> [Task requirements] Lift out each line of the data that holds "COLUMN".

═════ Source material

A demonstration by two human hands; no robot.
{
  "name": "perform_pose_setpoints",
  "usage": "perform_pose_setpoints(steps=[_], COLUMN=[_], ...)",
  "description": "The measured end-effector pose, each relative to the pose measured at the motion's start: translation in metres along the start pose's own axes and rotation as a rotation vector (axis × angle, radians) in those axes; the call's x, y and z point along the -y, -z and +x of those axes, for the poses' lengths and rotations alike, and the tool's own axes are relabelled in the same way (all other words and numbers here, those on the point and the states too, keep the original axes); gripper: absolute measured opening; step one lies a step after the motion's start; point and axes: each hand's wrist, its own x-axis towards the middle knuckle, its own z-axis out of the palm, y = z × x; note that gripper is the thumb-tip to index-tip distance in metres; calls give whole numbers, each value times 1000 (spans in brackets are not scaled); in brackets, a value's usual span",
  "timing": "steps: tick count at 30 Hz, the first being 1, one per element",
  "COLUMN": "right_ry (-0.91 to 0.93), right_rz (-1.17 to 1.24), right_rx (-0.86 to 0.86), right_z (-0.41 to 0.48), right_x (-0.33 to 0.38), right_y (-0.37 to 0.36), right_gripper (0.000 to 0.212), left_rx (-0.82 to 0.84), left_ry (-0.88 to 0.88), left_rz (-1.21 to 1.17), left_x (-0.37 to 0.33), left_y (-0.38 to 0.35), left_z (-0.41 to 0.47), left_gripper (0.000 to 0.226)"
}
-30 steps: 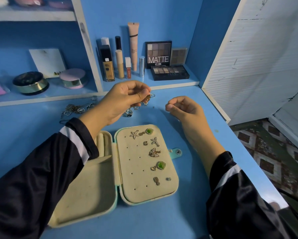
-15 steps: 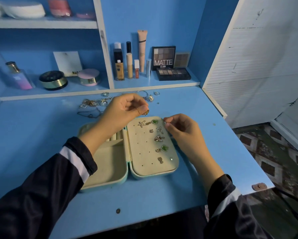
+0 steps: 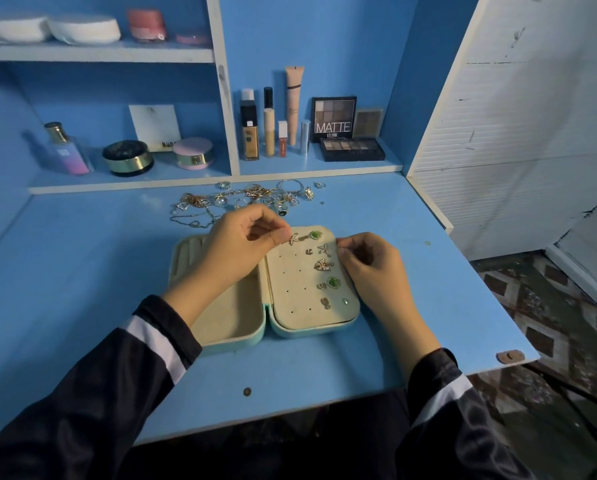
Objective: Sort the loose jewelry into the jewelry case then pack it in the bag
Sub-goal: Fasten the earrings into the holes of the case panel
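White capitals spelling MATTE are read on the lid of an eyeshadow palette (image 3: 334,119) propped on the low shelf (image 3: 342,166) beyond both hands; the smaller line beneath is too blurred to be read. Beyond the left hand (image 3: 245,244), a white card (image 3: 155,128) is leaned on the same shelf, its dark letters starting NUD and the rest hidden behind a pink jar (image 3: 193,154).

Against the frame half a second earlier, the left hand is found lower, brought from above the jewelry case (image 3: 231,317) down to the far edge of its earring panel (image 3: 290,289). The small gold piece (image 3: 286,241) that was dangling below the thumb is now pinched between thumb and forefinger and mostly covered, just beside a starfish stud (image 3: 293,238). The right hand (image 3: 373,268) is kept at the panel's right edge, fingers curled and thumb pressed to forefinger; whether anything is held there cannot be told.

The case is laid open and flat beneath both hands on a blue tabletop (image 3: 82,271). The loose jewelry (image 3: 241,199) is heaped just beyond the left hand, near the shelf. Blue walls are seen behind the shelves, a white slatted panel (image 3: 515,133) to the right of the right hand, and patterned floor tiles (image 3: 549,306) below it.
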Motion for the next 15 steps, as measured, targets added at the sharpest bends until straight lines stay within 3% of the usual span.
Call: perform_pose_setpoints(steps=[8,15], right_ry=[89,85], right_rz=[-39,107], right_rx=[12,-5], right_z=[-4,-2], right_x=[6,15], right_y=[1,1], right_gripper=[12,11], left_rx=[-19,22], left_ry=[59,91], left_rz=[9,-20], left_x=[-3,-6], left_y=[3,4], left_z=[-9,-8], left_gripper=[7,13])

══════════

> [Task answer]
  "usage": "perform_pose_setpoints(steps=[_], COLUMN=[_], ...)",
  "COLUMN": "right_ry (-0.91 to 0.93), right_rz (-1.17 to 1.24), right_rx (-0.86 to 0.86), right_z (-0.41 to 0.48), right_x (-0.33 to 0.38), right_y (-0.37 to 0.36), right_gripper (0.000 to 0.212), left_rx (-0.82 to 0.84), left_ry (-0.88 to 0.88), left_rz (-1.21 to 1.17), left_x (-0.37 to 0.33), left_y (-0.38 to 0.35), left_z (-0.41 to 0.47), left_gripper (0.000 to 0.226)"

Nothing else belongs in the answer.